UI tests and/or acceptance testing comprises the smallest percentage (10%), mainly because the tests are so high level that they become brittle and excessive amounts will generate an increased need for maintenance. Further, testing here tends to be more subjective and strategic in nature, thus exploratory testing tends to yield more results and inform the introduction of more tactical tests at other levels.

QA is a strategic resource, not a tactical one

A core problem that is often seen within teams and organizations prior is how QA is seen and used. Very often, QA is a member of the team or some other department that code is “thrown over the wall to” as a last step in the process. This often leads to bottlenecks and can even create an adversarial relationship between Engineering and QA.

The truth is, the way QA is treated is not fair and nor is it sensible. I always ask teams “how often has QA been given 4 features to test at 445pm the day before the Sprint Demo?”. And each time, this is not an exception, it is consistent.
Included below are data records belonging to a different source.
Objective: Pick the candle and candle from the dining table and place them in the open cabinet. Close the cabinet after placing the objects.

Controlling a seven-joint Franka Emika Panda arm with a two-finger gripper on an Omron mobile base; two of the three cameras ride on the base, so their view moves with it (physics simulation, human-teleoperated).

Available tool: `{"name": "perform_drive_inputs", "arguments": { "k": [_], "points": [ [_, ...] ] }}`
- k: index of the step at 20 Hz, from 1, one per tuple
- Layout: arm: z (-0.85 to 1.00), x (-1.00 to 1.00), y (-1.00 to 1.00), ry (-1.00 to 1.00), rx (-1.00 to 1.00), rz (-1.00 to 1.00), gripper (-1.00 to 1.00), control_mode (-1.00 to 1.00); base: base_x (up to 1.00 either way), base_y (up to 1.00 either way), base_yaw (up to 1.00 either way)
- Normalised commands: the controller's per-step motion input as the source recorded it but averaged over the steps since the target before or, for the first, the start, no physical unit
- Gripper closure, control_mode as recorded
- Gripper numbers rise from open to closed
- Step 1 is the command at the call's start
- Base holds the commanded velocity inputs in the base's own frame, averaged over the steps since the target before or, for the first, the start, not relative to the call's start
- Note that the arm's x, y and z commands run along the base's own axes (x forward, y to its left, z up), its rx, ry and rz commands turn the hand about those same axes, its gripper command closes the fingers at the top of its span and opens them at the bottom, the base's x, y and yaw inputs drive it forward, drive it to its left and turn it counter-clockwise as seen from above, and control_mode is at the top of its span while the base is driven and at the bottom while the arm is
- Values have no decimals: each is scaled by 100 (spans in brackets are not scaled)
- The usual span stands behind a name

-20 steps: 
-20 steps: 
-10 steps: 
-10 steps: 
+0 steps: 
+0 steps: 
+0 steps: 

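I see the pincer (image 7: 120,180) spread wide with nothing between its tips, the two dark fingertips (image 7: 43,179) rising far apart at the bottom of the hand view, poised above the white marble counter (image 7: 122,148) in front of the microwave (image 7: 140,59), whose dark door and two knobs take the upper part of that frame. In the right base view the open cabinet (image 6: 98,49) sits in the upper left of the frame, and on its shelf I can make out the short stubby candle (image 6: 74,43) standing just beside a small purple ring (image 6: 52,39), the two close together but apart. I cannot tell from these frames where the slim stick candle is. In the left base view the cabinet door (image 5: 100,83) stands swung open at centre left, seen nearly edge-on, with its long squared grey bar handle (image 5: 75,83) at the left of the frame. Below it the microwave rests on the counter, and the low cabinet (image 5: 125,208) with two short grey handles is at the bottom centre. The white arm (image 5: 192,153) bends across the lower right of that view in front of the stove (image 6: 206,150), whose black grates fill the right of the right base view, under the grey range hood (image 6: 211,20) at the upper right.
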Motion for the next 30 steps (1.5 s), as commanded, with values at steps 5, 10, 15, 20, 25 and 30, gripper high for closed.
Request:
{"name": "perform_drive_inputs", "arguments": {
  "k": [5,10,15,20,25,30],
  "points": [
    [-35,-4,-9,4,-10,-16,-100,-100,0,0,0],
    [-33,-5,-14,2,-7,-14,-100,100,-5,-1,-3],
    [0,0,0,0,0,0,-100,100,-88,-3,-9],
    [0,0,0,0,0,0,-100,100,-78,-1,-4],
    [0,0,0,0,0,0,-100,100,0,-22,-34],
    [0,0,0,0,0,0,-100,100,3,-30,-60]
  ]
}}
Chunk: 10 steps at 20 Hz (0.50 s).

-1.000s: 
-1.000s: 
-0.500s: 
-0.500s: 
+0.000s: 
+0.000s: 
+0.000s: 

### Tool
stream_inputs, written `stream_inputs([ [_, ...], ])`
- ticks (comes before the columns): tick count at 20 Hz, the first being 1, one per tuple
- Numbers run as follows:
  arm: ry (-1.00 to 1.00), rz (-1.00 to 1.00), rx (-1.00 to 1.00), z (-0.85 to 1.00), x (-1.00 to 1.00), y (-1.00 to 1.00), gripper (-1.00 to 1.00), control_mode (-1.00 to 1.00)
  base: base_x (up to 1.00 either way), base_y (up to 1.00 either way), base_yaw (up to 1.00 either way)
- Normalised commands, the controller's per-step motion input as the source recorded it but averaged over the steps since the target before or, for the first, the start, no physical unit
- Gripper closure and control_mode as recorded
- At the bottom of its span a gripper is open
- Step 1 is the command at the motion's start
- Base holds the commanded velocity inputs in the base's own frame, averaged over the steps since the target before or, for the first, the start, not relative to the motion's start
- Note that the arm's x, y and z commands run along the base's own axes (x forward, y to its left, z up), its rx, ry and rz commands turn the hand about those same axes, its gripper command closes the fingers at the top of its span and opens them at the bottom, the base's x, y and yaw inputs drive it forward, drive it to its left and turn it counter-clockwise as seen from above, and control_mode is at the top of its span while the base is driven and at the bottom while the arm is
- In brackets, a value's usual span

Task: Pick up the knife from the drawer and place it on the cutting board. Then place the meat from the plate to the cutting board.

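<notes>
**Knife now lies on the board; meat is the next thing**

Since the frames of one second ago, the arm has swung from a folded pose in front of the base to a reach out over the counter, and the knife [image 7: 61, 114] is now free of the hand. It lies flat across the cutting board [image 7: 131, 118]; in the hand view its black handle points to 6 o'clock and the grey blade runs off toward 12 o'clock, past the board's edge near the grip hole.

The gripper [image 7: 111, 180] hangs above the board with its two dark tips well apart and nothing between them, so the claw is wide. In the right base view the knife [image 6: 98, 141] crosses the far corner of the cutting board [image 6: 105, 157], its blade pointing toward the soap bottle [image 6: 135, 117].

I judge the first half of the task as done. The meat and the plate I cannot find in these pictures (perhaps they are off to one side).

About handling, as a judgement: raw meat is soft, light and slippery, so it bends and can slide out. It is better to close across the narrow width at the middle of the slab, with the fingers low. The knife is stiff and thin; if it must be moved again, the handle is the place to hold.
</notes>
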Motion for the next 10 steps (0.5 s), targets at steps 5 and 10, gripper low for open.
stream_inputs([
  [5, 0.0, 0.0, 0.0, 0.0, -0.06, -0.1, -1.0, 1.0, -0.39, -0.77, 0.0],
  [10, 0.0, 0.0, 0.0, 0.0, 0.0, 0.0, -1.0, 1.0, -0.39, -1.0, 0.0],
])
And of course, QA finds issues and results in the whole team staying late or “living with bugs”. The major mistake that is made

The truth is, this creates a bottleneck with QA, a rather unfair one at that. How often has QA been asked to work long hours the day before the sprint ends after being given 5 features that “just finished and need testing”? This is not acceptable and underlines the misunderstanding organizations have for QA.

QA is not responsible for testing, per se, they are responsible for guiding testing and to ensure it is happening. Testing, ultimately, falls to developers as they are the closest to the code and have the best understanding of it. This is why automated testing (unit in particular) is so vital to the “safety net” concept. Getting developers to understand that testing and writing tests is their responsible is vital to adopting DevOps culture.

This is not to say QA does NO testing, they do. But it is more strategic in nature; aimed at exploratory testing and/or ensuring the completness of the testing approach. They also lead in the identification of issues and their subsequent triaging. Key to high function teams is, whenever an issue is found, the team should remediate it but also create a test which can prevent it from appearing in the future. As the old saying goes “any problem is allowed to happen once”.

Moving away from this relience on the QA department/individual can feel rash to teams that have become overly dependant on this idiom. But rest assured, the best way forward is to focus on automation to create and maintain a suitable safety net for teams.

Safety Nets Take Time

Even introducing 1000 unit tests tomorrow is not going to immediately give your developers the confidence to move faster. Showing that you can deploy 6x a day is not going to immediately see teams deploying 6x a day. Confidence is earned and, there is a saying, “you only notice something when it breaks”. DevOps is not a magic bullet or even a tool – it is a cultural shift, one that, when properly done, touchest every corner of the organization and every level, from the most junior developer to the CEO.

The culture implores participants to constantly challenge themselves and application to ensure that safety measures in place work correctly and complete. High functioning teams want to break their systems, notable Netflix will often break things in Production intentionally to ensure failsafes are working properly.

More canonically, if a test never breaks, how do we know it works at all? This is the reason behind the Red-Green-Refactor development methodology (https://www.codecademy.com/articles/tdd-red-green-refactor). I see a lot of teams simply write tests with the assumption that they work, without actually creating a false condition to test if they break.

But the effort is worth it to move faster and see higher quality. In addition, adopting this aspect of DevOps culture means teams can have higher confidence in their releases (even if they are not deploying all the time). This makes for decreased burn out and better morale/productivity. Plus, you get a full regression suite for free.

I plan to continue this series by diving more deeply into many of the concepts I covered here with unit testing likely being the next candidate.